PROBLEM REQUIREMENTS:
Please repeat the entire listing verbatim and keep the pictures out.

*** Opening of DATA BLOCK ***

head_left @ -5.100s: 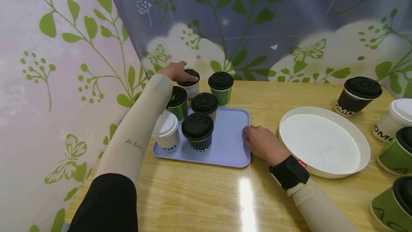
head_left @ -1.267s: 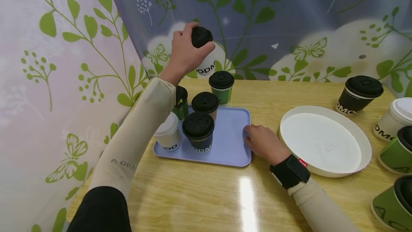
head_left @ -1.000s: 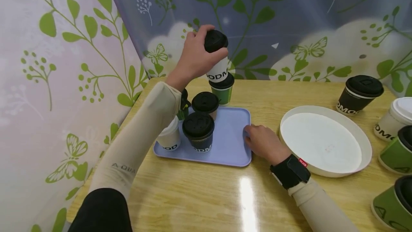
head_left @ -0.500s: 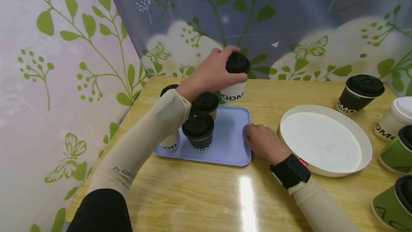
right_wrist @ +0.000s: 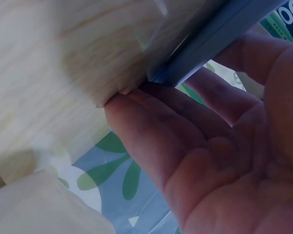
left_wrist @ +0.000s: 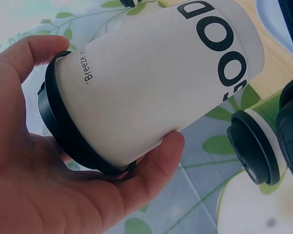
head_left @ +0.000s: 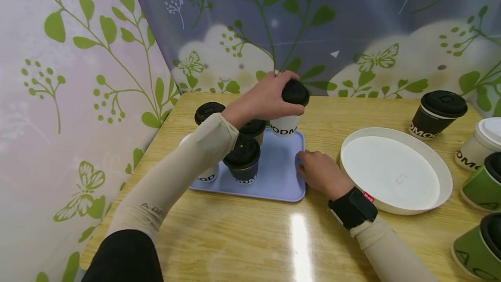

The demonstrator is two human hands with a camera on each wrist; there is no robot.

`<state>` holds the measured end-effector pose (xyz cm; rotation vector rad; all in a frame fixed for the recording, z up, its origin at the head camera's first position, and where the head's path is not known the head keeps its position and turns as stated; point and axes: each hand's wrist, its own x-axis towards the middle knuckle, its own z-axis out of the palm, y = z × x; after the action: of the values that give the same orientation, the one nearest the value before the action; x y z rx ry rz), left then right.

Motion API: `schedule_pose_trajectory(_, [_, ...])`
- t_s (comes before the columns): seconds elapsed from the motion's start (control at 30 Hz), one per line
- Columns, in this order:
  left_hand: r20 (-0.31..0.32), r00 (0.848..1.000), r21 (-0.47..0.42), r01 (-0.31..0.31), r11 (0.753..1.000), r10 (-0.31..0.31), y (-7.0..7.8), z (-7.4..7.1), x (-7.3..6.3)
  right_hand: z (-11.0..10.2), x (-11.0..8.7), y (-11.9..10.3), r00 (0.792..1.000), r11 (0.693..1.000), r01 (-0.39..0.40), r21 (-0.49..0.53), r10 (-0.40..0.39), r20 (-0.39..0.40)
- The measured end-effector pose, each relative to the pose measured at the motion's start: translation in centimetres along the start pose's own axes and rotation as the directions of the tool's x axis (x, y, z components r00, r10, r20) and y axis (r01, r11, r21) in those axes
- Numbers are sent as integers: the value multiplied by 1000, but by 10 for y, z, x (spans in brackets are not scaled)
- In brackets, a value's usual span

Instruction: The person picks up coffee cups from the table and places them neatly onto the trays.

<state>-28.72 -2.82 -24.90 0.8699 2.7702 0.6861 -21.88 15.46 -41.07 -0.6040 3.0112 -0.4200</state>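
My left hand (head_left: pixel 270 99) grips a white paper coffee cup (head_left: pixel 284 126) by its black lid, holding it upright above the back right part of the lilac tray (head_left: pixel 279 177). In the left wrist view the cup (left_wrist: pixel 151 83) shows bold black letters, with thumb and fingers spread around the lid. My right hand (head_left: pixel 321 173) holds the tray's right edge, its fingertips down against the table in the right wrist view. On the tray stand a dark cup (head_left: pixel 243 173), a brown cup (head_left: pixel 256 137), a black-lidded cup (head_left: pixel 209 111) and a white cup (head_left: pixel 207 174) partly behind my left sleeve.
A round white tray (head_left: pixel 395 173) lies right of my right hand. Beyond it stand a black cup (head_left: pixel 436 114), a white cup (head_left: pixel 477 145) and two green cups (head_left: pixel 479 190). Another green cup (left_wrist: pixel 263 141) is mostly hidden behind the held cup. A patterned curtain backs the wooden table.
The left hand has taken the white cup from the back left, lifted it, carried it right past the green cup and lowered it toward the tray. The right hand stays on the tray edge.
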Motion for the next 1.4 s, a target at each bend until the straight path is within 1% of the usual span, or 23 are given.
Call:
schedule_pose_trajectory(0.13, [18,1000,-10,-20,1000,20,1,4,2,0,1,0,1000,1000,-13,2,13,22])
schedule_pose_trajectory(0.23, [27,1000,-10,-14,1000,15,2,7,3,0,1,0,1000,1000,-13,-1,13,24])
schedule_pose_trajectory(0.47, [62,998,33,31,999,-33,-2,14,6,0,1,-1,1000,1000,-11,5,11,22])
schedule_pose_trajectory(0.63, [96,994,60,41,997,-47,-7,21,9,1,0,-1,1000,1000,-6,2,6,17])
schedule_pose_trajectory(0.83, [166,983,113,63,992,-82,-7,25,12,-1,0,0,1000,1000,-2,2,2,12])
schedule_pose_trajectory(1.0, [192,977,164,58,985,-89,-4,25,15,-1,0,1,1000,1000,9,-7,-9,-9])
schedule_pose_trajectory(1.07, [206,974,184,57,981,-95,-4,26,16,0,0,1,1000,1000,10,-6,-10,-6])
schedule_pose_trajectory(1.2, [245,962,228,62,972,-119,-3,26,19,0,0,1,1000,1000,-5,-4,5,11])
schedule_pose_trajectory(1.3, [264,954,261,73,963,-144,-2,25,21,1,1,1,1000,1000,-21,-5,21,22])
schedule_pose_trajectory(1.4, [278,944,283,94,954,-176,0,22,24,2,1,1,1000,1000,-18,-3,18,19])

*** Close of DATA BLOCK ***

WRITTEN RESPONSE:
head_left @ -5.100s: 
head_left @ -1.267s: 
head_left @ -1.000s: 
head_left @ -0.500s: 
right_wrist @ +0.000s: 
left_wrist @ +0.000s: 
head_left @ +0.000s: 

The demonstrator is two human hands with a camera on each wrist; there is no robot.

`<state>` holds the measured end-effector pose (xyz cm; rotation vector rad; all in a frame fixed for the recording, z up, its origin at the head camera's first position, and where the head's path is not known the head keeps its position and turns as stated; point and axes: each hand's wrist, its own x-axis towards the middle knuckle, its own z-axis out of the palm, y = z × x; after the action: of the values that give the same orientation, the one nearest the value before the action; x y z rx ry rz), left then right.

Motion API: `schedule_pose_trajectory(_, [_, ...])`
- t_s (comes before the columns): seconds elapsed from the motion's start (control at 30 Hz), one per line
- Columns, in this order:
  left_hand: r20 (-0.31..0.32), r00 (0.848..1.000), r21 (-0.47..0.42), r01 (-0.31..0.31), r11 (0.753..1.000), r10 (-0.31..0.31), y (-7.0..7.8), z (-7.4..7.1), x (-7.3..6.3)
  right_hand: z (-11.0..10.2), x (-11.0..8.7), y (-11.9..10.3), r00 (0.792..1.000), r11 (0.693..1.000), r01 (-0.39..0.40), r21 (-0.49..0.53), r10 (-0.40..0.39), r20 (-0.39..0.40)
- The measured end-effector pose, each relative to the pose measured at the motion's start: translation in centimetres along the start pose's own axes and rotation as the directions of the tool's x axis (x, y, z components r00, r10, r20) and y axis (r01, r11, r21) in those axes
- Numbers are sent as integers: the value multiplied by 1000, but by 10 for y, z, x (spans in brackets are not scaled)
- In brackets, a value's usual span

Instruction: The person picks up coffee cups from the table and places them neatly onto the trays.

<state>-28.72 -2.82 -24.90 0.8699 2.7702 0.6861 -21.88 15.46 -41.07 -0.6040 3.0112 -0.4200</state>
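My left hand (head_left: pixel 270 99) grips a white paper coffee cup (head_left: pixel 284 126) by its black lid, holding it upright above the back right part of the lilac tray (head_left: pixel 279 177). In the left wrist view the cup (left_wrist: pixel 151 83) shows bold black letters, with thumb and fingers spread around the lid. My right hand (head_left: pixel 321 173) holds the tray's right edge, its fingertips down against the table in the right wrist view. On the tray stand a dark cup (head_left: pixel 243 173), a brown cup (head_left: pixel 256 137), a black-lidded cup (head_left: pixel 209 111) and a white cup (head_left: pixel 207 174) partly behind my left sleeve.
A round white tray (head_left: pixel 395 173) lies right of my right hand. Beyond it stand a black cup (head_left: pixel 436 114), a white cup (head_left: pixel 477 145) and two green cups (head_left: pixel 479 190). Another green cup (left_wrist: pixel 263 141) is mostly hidden behind the held cup. A patterned curtain backs the wooden table.
The left hand has taken the white cup from the back left, lifted it, carried it right past the green cup and lowered it toward the tray. The right hand stays on the tray edge.
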Motion for the next 1.4 s, a target at each bend until the straight path is within 1% of the usual span, or 23 are given.
Call:
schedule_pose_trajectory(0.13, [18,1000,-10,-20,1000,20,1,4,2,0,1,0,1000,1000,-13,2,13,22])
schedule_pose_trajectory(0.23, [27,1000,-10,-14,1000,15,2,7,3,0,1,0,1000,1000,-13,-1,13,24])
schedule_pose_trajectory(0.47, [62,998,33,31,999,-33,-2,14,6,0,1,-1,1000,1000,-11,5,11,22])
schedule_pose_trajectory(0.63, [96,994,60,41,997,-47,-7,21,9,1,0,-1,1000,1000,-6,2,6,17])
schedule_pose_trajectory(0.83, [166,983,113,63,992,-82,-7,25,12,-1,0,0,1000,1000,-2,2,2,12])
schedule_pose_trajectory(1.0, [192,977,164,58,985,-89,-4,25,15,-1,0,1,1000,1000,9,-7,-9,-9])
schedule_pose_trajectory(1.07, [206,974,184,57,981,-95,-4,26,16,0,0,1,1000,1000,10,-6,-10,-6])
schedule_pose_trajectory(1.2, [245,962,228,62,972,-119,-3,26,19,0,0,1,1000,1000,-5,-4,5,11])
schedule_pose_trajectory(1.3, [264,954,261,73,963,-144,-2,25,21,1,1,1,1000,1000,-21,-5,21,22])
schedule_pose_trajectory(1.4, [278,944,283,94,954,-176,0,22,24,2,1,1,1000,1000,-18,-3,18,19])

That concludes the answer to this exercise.